Stammen pointed out that storm shelters are developed around human survival, not building preservation, so when products are tested for use in storm shelters it’s not a requirement that the product still be able to operate after testing. He also reminded members that FEMA doesn’t approve or certify products for use in storm shelters.

ICC 500 Changes

There are nine chapters in the 2020 edition of ICC 500, which is the same number of chapters in past editions, though some of the titles may have changed. In Chapter 1, the most notable change is to the scope. It now specifies that the design of facilities for use as emergency shelters after the storm is outside the scope of this standard. In Section 108, it now states that owners must submit a written preparedness and emergency operations plan to the authority having jurisdiction (AHJ) prior to approval.

Section 112 now states that impact-protective systems shall be listed and labeled donating compliance with the standard. There are also new marking requirements such as the type of system, the hazard it’s designed for, the missile weight and speed tested to, the design wind pressure and the edition of ICC 500 to which the product is evaluated.

Section 113 is a new addition to the standard that pertains to evaluating, maintaining and repairing storm shelters and components. It requires that owners or agents visually evaluate the storm shelter annually or when requested by the AHJ. Maintenance and repairs must be done with the components specified with the tested/listed assembly.

In Chapter 3 Section 304, the hurricane shelter design windspeeds were altered. Section 305 now separates tornado and hurricane requirements rather than grouping them together. The missile criteria for tornadoes is still a 15-pound 2×4 and for hurricanes it’s still a 9-pound 2×4.

Stammen emphasized that Section 306.1 clarifies that only products tested to the 250 mph tornado windspeed requirements can meet hurricane requirements. He explained that while the missile is heavier for tornado testing, there could be cases where the high windspeeds from hurricanes would contribute more impact energy to the missile than calculated in the slower tornado windspeed zones.

Similarly, assembly alterations such as a change of glazing will require new evaluation or testing, even if the new component is stronger than the previous product. This is because the stronger component could push the impact energy to a weaker part of the assembly and cause it to fail.

Chapter 5 Section 507.3 specifies that operating hardware on the unprotected side can’t become disengaged due to the impact of debris. Flying debris or a missile impact could cause the hardware to unlatch and the product to open, leaving occupants at risk.
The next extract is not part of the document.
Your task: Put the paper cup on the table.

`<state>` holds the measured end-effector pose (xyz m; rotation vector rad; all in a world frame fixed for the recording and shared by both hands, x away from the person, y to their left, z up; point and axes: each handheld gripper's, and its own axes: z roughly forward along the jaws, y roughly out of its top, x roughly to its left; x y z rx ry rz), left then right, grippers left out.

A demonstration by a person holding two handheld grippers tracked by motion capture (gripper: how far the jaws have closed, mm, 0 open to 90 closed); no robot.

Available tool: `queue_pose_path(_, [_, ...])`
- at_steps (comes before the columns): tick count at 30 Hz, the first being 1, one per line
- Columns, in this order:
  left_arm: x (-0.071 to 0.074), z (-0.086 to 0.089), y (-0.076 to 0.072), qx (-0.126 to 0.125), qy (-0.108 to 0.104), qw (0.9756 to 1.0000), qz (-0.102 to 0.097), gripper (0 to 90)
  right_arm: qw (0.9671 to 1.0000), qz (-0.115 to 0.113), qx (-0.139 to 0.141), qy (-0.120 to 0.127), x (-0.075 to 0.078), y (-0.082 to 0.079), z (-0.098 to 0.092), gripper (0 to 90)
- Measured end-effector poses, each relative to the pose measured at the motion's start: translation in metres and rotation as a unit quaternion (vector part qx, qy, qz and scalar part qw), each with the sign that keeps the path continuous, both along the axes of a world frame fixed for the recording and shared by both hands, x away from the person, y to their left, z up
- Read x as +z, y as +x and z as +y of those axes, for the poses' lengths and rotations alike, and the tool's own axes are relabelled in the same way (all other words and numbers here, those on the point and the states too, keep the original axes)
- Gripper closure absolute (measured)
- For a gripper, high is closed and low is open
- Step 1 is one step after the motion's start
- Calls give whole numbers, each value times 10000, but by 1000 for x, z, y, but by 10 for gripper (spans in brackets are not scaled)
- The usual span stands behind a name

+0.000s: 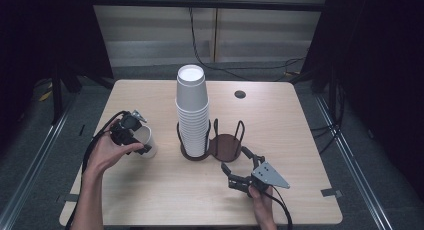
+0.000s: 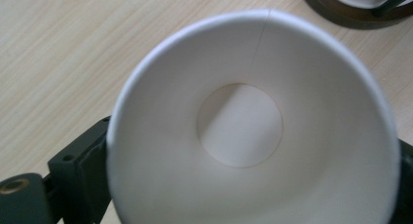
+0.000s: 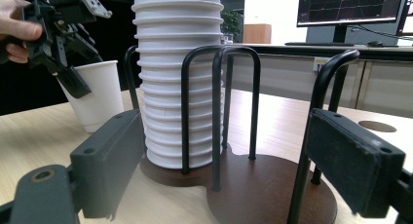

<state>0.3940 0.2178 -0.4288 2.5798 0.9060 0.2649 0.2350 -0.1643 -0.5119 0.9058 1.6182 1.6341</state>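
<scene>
Right gripper (image 1: 239, 166), wooden table (image 1: 160, 190), dark room

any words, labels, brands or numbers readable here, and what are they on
No readable text anywhere.
Single paper cup held in the left hand-held gripper: plain white, no print.
Stack of cups in the wooden holder: plain white.
Monitor in the right gripper view: shows lines and a graphic, too small and blurred to read.
Right hand-held gripper: no marking to be made out.
</scene>
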Motion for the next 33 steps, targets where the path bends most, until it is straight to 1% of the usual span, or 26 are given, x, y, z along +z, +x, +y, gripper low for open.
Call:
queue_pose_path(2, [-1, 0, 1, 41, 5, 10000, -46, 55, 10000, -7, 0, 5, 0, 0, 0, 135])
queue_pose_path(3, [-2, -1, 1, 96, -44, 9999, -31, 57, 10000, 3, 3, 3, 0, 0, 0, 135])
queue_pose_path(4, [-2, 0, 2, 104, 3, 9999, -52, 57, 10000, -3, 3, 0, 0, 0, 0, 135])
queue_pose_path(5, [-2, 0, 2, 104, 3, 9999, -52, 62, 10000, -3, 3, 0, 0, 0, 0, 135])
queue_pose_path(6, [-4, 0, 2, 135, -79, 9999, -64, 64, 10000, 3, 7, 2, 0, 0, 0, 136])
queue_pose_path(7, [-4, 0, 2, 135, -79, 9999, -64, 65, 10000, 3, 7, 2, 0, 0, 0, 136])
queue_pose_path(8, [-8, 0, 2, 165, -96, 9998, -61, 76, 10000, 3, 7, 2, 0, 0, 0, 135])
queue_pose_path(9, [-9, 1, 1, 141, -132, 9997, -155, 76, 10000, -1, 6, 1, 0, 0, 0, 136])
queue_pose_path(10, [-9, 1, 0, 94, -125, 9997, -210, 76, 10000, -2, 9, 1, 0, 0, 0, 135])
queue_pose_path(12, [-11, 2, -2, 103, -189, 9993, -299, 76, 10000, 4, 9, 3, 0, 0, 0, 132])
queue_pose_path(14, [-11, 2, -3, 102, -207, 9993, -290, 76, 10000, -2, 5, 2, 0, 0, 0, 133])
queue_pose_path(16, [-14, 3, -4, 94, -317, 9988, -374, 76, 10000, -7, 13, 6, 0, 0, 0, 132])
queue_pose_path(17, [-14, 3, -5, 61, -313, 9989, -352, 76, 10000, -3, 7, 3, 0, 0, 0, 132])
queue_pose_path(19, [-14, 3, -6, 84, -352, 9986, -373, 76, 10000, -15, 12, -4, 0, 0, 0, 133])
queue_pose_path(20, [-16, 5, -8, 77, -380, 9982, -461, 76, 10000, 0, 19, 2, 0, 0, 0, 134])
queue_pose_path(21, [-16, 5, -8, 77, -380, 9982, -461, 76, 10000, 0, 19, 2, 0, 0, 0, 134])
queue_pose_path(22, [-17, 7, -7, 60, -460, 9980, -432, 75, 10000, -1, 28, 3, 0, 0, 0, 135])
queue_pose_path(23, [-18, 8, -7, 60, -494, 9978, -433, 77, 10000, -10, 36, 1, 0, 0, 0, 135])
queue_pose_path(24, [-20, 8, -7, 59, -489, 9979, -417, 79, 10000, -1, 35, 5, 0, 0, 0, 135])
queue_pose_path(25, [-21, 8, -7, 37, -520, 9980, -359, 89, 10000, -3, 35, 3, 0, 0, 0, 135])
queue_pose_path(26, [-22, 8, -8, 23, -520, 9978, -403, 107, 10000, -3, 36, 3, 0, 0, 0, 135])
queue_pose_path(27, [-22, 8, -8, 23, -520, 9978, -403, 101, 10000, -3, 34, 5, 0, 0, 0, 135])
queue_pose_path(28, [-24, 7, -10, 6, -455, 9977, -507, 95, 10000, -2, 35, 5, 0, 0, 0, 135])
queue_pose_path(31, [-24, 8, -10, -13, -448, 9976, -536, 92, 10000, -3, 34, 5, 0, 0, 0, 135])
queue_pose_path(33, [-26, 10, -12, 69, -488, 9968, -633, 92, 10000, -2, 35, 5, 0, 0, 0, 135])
Chapter 6, which focuses on fire safety, has been modified so fire protection systems are not required to remain functional during the event (i.e. sprinklers) and fire doors and shutters in fire barriers are not required to be self or automatic closing.
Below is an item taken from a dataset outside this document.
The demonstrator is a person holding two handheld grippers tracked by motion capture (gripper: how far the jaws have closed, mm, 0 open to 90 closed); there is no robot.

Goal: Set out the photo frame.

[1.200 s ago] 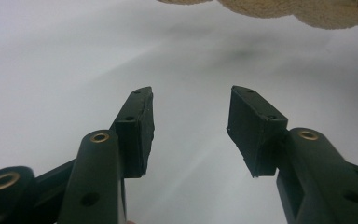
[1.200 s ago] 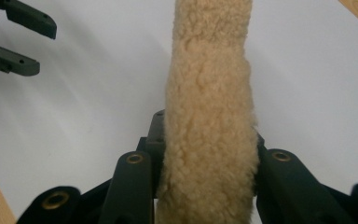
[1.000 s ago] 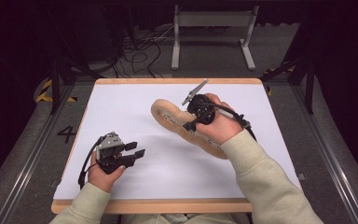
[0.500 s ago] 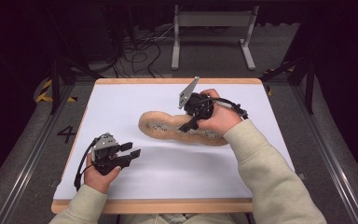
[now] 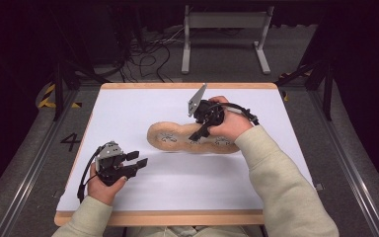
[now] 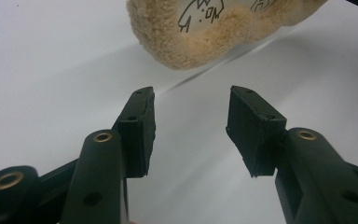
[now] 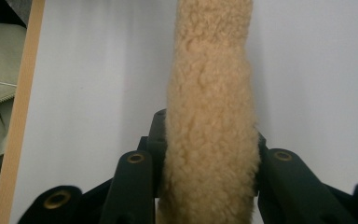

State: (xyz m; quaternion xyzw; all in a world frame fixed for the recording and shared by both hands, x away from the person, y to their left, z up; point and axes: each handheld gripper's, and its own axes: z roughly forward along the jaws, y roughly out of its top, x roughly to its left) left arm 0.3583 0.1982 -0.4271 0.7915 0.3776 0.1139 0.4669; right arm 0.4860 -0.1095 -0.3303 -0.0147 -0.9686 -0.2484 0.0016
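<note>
A tan fleecy insole [image 5: 172, 139] with small black drawings on its smooth face lies lengthwise across the middle of the white table top [image 5: 128, 106]. My right gripper [image 5: 198, 134] is shut on the insole's edge; in the right gripper view the fleece [image 7: 212, 70] fills the gap between the jaws of that gripper [image 7: 209, 144]. My left gripper [image 5: 138, 162] stays near the front left, open with nothing in it, a short way from the insole. In the left gripper view, this gripper [image 6: 191, 126] points at the insole's rounded end [image 6: 191, 46].
The table top has a wooden rim [image 5: 177, 216]. Beyond the far edge stand a grey metal frame [image 5: 224, 15] and loose cables [image 5: 148, 54] on the floor. A "4" [image 5: 70, 142] is marked on the floor at the left. A pale sleeve [image 5: 281, 187] crosses the right front.
My right hand has swung the insole from a slant to lie almost level across the table, with its free end lower and nearer the left gripper. The left gripper has kept still.
</note>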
There were no major changes to Chapter 8 Section 802, which focuses on test specimens. It allows for fire testing to be separate from pressure and impact testing. Impact-protective systems still require that the maximum and minimum size listed for use be tested, however, it clarifies that static testing must be done on the largest size listed for use. Clarifying language also was added, specifying static testing in both directions for impact-protective systems, unless the worst-case direction is evident.

Section 803 now allows for the missile lengths used for testing to be within a set range. For tornado testing, the missile can be between 10 and 15 feet as long as it’s 15 pounds. For hurricane, the missile can be between 6 and 10 feet as long as it’s 9 pounds. In addition, impact locations have been clarified to be within a 2.5-inch radius of the circle and the entire missile does not have to be within the target. Miami Dade requires that the entire missile strike within the circle.

For window assemblies and other glazed openings, the missile must impact the center of the smallest glazed opening and interface corner. There should be no more than two impacts on one specimen (without mutual consent). For interior mullions there should be additional impacts on the mullion and at the mullion base.

ASTM E330 is used for static testing and ASTM E1886 is used for cyclic pressure testing. Section 804 now clarifies the use of 9,000 cycles per Table 1 of ASTM E1886.